This article is more than 1 year old

When our students’ problems change, our priorities need to change with them

This article is more than 1 year old

Emma de Saram is President at Exeter Students' Guild

When I was campaigning for my role as VP Liberation and Equality back in March, my priorities were pretty set out.

My headline goals were about decolonising the curriculum, sustainability on campus and increased wellbeing support especially for victims of sexual violence.

But, while these liberation campaigns are still incredibly important to me personally and to the students I represent, over the last few months my plans have dramatically changed.

All in

In my view the Cost of Living crisis needs to be treated with the same importance and urgency that we saw SUs and universities switch to during the Covid pandemic. Maintenance loans aren’t meaningfully increasing, and if the belittling attitude of Graeme is representative of the policy approach of Student Finance England, students are set to be in for a rough ride.

Students are already struggling – and the added dynamics of shared housing involving up to 12 students, all with different energy usages and budgets, only accentuates the difficulties of the cost of living and energy price cap rise.

This tweet at the weekend from a concerned parent took me right back to my second year accommodation, where I was likely the poorest of the six of us, and had to try and overcome my anxiety to negotiate the heating timer plan with the rest of the house. God alone knows what that would have been like now.

Despite the need for an all-in approach from universities, it just doesn’t yet seem to be the case, at least visibly. This suggests that when a crisis isn’t directly affecting the lives of people who manage our universities, it’s not going to be top of the agenda.

That’s not to say that there’s not enough empathy there from some incredible individuals, but this is about a shift in institutional mindset – and as student leaders, we all have the responsibility to be shouting from the rooftops about it until we shift the norm and discourse around money.

With so many more students who will be going to food banks and struggling to pay bills, we have an increasingly important role to be working with our SU’s, lobbying our universities and showing solidarity with national campaigns.

No holding back

I’ve only been in post for just over a month, and in this time I’ve realised that there are perhaps three things setting us officers back from shifting our priorities.

First, we were elected on our certain aims and motivations – by straying away from these to focus on the Cost of Living crisis may seem like a bit of a betrayal.

Second, because we are expected to bring something new and dynamic to the role, focusing on money may not be that exciting. While SU’s may not be able to make immediate financial and structural changes like free tuition and scrapping student debt, we still have a hugely important role to play. This should not just be business as usual – and we can’t wait until after freshers week to make amends.

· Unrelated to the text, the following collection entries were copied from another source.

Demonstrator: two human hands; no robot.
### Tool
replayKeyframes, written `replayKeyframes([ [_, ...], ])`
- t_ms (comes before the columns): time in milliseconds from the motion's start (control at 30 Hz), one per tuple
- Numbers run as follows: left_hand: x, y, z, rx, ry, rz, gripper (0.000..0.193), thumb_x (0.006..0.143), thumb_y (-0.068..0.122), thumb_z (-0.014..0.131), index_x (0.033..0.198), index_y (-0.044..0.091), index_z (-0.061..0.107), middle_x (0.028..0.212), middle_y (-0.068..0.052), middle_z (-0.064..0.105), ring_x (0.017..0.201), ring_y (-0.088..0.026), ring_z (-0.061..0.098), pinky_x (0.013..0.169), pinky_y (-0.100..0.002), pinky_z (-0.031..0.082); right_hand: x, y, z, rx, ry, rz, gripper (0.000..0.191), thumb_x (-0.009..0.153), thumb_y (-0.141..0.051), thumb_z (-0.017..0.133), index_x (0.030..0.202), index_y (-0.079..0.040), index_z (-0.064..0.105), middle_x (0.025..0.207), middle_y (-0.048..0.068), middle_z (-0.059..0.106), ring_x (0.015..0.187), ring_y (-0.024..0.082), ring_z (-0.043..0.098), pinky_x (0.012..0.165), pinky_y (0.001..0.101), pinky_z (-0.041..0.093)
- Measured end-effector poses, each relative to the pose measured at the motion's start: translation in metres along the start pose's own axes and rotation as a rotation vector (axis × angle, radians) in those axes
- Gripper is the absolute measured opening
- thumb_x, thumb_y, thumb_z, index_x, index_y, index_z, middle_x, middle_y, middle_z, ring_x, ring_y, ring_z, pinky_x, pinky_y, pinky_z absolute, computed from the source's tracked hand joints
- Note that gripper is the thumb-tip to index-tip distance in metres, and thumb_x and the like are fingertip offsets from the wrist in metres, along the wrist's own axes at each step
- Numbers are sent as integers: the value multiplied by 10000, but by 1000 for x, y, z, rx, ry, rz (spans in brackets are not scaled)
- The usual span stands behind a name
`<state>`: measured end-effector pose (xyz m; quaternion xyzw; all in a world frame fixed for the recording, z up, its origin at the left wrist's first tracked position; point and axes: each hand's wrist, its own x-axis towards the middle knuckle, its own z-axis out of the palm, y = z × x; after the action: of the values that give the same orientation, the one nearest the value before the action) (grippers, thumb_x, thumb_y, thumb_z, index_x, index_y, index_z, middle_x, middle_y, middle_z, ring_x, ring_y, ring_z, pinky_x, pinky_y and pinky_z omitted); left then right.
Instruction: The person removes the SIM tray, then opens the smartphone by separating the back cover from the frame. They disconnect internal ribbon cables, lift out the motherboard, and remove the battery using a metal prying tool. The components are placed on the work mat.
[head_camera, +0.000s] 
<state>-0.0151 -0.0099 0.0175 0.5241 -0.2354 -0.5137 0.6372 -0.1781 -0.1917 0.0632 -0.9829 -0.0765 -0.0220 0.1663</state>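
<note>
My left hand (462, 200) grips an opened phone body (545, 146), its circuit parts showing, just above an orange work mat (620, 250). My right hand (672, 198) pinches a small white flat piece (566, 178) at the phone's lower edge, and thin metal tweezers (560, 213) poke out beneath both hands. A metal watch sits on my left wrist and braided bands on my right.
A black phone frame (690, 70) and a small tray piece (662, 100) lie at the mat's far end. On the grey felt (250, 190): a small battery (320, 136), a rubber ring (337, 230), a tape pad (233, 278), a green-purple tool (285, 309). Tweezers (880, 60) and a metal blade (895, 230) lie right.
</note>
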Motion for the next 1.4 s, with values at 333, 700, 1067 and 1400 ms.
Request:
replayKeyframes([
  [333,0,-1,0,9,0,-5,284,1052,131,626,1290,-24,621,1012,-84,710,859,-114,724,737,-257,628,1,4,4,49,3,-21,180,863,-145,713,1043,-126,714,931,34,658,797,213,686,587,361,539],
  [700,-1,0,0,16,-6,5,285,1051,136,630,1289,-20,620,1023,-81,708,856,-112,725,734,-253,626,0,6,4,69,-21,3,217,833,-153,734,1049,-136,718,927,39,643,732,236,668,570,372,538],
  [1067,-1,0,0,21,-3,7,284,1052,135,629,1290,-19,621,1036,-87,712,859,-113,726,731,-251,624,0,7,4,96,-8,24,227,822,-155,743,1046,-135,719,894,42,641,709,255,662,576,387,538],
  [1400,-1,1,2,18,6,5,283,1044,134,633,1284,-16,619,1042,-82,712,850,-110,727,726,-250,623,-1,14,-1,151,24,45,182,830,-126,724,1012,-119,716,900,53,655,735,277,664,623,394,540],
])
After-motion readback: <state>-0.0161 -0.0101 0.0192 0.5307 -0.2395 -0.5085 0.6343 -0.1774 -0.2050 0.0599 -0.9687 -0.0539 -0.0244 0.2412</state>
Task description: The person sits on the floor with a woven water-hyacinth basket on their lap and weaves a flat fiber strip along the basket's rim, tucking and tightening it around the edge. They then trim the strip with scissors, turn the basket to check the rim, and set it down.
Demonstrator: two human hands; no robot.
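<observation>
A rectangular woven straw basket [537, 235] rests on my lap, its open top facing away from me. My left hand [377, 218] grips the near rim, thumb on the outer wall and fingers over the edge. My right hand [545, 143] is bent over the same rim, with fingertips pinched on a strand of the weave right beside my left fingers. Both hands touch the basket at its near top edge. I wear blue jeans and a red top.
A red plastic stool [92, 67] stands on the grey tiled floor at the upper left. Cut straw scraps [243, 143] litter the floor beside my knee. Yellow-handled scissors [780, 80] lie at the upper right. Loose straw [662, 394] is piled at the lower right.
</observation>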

Third, our unions, their strategies, their structures and their staff teams are not necessarily geared up to respond to a crisis like this. We don’t have a “cost of living coordinator” and there probably isn’t a page on it in the strategic plan. But as charities our beneficiaries are students – and this is likely to be the number one issue they face this year. It’s up to us to pivot – students can’t wait for the next strategic review or our next board away day.

As with Covid, all our plans need to be viewed through the Cost of Living lens. Is this affordable? Is this inclusive? And it impacts all officer roles. Activities officers will want to be encouraging societies to stage free events, education officers will be thinking about whether running out of money will count as an extenuating circumstance this year, and liberation officers will be thinking about the intersections between poverty and low income, and “getting on” as well as “getting in” to higher education. Everyone has a role to play.

Bring a bottle to the party

In my hometown, where wealth inequality is pretty stark, I started up a repair café and that’s given me a lot of insight into how to make events genuinely financially inclusive. We take donations for repairs, and sell food and drink for a suggested donation of a couple of pounds, in the hope those who can afford it will give a bit more, but gives us the flexibility to give it on the house to anyone who turns up penniless.

The repair café works because it’s free, it’s a space where the community has really come together to use their skills, and it just gives a lot of people company and somewhere to spend their Saturday. After several years of community and climate justice activism, I’ve learned how to put on more inclusive events and campaign for change. I’m taking that knowledge and experience to make life for students hopefully that bit easier this year. We all have skills we can transfer into this crisis.

Although it may feel frustrating for student officers to change course, we have the power to set an example of treating this crisis with the care and compassion it deserves. Changing our minds and priorities in the current political climate is okay. It’s a natural response to a state of crisis. It’s just and noble for us to put some of our other priorities on the back-burner while we focus our energy on ensuring basic welfare needs are met. And the more officers that take this step, the more we can really achieve.